Similar to the months following the Deepwater Horizon explosion, there were restrictions on flying over the scene of the spill to avoid any bad publicity for Exxon Mobil. According to Smith, there were denials that an ecologically sensitive body of water, Lake Conway, had been damaged by the spill, even after independent testing found the presence of hydrocarbons there.

The Mayflower spill also reminded Smith of how federal regulators are outgunned. In 2010, it was revealed that the U.S. Pipeline Hazardous Materials Administration had only 110 inspectors to cover 2.5 million miles of pipeline.

With the boom in shale drilling, the energy industry also has successfully lobbied state governments in regions outside the traditional oil patch. Pennsylvania rolled out the red carpet for the industry to drill in the Marcellus Shale before experts could study the potential environmental and social impacts of widespread gas drilling.

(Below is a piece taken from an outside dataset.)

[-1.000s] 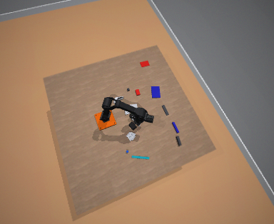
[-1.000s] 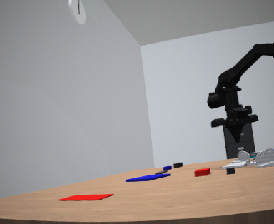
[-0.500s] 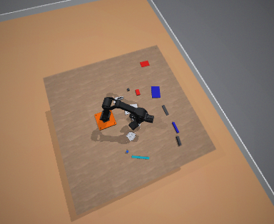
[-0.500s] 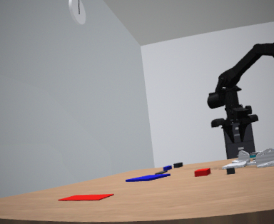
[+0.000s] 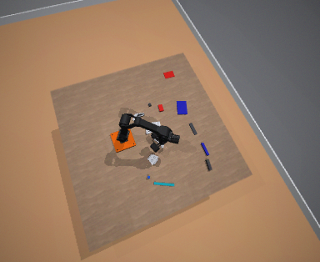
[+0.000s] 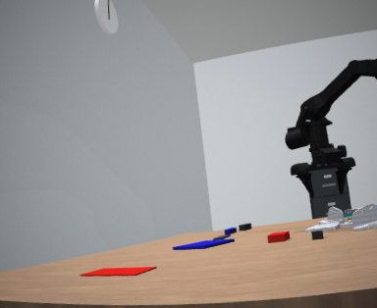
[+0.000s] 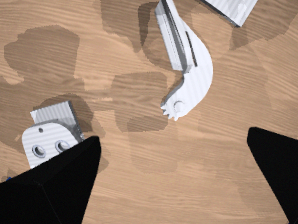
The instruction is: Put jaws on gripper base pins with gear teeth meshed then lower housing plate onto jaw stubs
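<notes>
My gripper (image 6: 330,196) (image 7: 176,139) is open and empty above the table. A white jaw (image 7: 200,75) lies flat ahead of the fingertips in the wrist view, its gear teeth towards them. In the top view the arm largely covers it. A white part with two ringed holes (image 5: 152,159) (image 7: 49,140) lies at the left finger, which partly covers it. A white part (image 5: 153,126) (image 7: 232,7) lies partly under the arm and is cut off in the wrist view. Another white part (image 5: 139,114) (image 6: 371,217) lies near the arm's elbow. I cannot tell which is the base.
A small red block (image 5: 161,108) (image 6: 278,237), a dark cube (image 5: 150,104) (image 6: 317,234), a blue plate (image 5: 182,108) (image 6: 203,244) and a red plate (image 5: 169,74) (image 6: 119,271) lie around. A teal bar (image 5: 164,183), a small blue piece (image 5: 148,177) and several dark and blue bars lie further out.
</notes>
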`<state>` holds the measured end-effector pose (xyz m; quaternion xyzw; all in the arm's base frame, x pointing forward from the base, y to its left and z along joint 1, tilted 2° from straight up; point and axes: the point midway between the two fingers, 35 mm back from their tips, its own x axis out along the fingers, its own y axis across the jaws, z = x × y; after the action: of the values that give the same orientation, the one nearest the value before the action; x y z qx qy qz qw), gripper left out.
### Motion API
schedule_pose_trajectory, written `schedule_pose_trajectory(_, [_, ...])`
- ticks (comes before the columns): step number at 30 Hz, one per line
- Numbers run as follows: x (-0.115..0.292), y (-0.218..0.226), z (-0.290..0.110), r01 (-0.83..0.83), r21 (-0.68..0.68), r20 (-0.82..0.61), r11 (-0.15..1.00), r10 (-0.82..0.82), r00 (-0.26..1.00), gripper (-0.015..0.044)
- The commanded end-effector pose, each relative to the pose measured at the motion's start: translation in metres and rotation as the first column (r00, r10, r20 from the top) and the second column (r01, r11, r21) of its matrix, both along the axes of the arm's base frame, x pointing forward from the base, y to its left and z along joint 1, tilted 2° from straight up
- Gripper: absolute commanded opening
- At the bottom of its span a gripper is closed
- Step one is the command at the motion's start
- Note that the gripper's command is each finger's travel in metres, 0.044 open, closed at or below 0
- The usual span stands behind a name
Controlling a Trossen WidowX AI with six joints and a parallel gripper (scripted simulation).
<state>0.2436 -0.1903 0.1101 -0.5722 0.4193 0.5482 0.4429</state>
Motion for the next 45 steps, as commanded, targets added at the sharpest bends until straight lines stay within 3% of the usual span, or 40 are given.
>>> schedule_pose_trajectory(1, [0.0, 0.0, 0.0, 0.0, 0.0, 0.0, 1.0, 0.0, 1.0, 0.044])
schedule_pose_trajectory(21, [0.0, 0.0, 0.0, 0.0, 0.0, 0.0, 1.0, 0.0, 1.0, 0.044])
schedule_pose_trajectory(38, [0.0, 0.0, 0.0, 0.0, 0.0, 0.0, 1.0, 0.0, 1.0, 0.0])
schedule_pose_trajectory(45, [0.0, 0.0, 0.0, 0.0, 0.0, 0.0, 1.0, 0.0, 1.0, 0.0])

The most notable example of government collaboration with the oil and gas industry is occurring in Texas where state legislators quickly proposed legislation that would outlaw local bans on hydraulic fracturing after the residents of the city of Denton, Texas, voted for such a ban last November. In mid-May, Texas Gov. Greg Abbott signed a bill, House Bill 40, that prohibited cities from banning fracking, giving them only limited control over the oil and gas process within their city limits. The industry could breathe a sign relief. With the help of its friends in the Texas Legislature, it had successfully stamped out dissent in a rebellious part of the state.

“It’s easy for folks to feel powerless when confronting the billion-dollar bank books of Big Oil,” Smith admits. “But one thing I’ve learned from my recent experience with the Deepwater Horizon debacle: Everyday people can make a difference.”

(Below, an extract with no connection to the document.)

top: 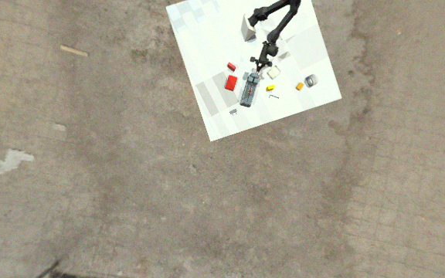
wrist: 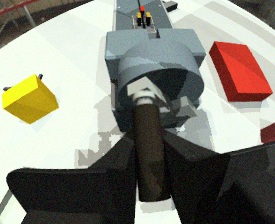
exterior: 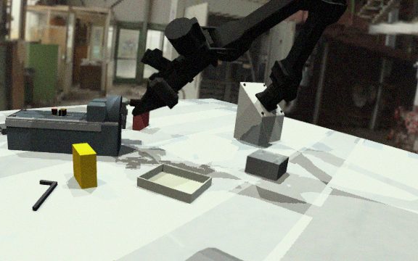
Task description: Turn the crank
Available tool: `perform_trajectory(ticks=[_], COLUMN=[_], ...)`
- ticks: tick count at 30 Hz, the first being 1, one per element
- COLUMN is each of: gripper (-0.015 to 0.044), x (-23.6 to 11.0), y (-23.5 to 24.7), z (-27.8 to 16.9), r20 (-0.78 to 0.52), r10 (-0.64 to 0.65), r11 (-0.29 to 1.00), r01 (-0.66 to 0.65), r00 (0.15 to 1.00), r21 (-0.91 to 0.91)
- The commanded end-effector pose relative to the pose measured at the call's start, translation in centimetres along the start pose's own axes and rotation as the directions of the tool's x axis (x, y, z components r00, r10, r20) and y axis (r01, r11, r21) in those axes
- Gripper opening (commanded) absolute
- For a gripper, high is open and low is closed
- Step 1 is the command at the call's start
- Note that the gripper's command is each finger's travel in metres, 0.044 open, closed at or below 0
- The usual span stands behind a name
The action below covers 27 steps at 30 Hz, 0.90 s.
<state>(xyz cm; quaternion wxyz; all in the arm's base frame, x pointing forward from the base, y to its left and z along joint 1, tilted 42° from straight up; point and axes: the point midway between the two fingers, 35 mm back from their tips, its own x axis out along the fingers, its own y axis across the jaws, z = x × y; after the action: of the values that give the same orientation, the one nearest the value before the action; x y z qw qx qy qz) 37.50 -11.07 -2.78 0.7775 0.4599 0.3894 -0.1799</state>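
The machine [top: 248, 93] [exterior: 60, 135] [wrist: 154, 46] is a grey-blue box with a slide on top and a round crank hub at its near end. My gripper [top: 256, 70] [exterior: 136, 105] [wrist: 144, 133] is shut on the dark crank handle [wrist: 148, 132], which sticks out from the hub toward the wrist camera. The red pointer [exterior: 54, 111] [wrist: 141, 8] sits on the slide just beyond the brass marks [exterior: 62, 112] [wrist: 146, 22], on the side away from the crank.
A yellow block [exterior: 84, 164] [wrist: 29, 98] [top: 270, 87], a black hex key [exterior: 43, 195] and a shallow grey tray [exterior: 169, 192] lie beside the machine. A flat red block [wrist: 240, 70] [top: 231, 83] lies on its other side. A grey block [exterior: 266, 164] and a wedge [exterior: 256, 116] stand near the arm's base.
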Motion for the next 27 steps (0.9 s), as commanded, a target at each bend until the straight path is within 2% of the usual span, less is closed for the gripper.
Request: perform_trajectory(ticks=[1,27], gripper=[0.0,0.0], x=[-0.4,-0.5], y=[-0.8,-2.0], z=[0.4,0.4], r20=[0.01,0.01], r10=[-0.009,-0.01], r11=[1.0,1.0], r01=[0.009,0.009], r00=[1.0,1.0], r21=[0.006,0.006])
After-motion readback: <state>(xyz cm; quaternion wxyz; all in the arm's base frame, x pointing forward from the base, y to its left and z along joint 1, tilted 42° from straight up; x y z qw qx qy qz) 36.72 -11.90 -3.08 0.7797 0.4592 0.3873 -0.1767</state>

Beyond the Gulf of Mexico and the Louisiana coast, “there are countless others fighting Big Oil and Gas in their own hometown — who take on the frackers at rural town hall meetings, or who stage noisy protests against the Keystone XL,” Smith writes.

Smith, who has seen his New Orleans home firebombed and his family’s cars torched by French Quarter nightclub owners angry over his involvement in a campaign for a neighborhood noise ordinance, does not plan to back away from his legal efforts for environmental justice.

“The oil companies have tried to shut me down for twenty years, and they’ve failed,” Smith asserts. “But they’ll never shut down me or my peers completely. Every day, unfortunately, there are Americans who are wronged by a big powerful corporation, and there will always be some battle to fight somewhere.”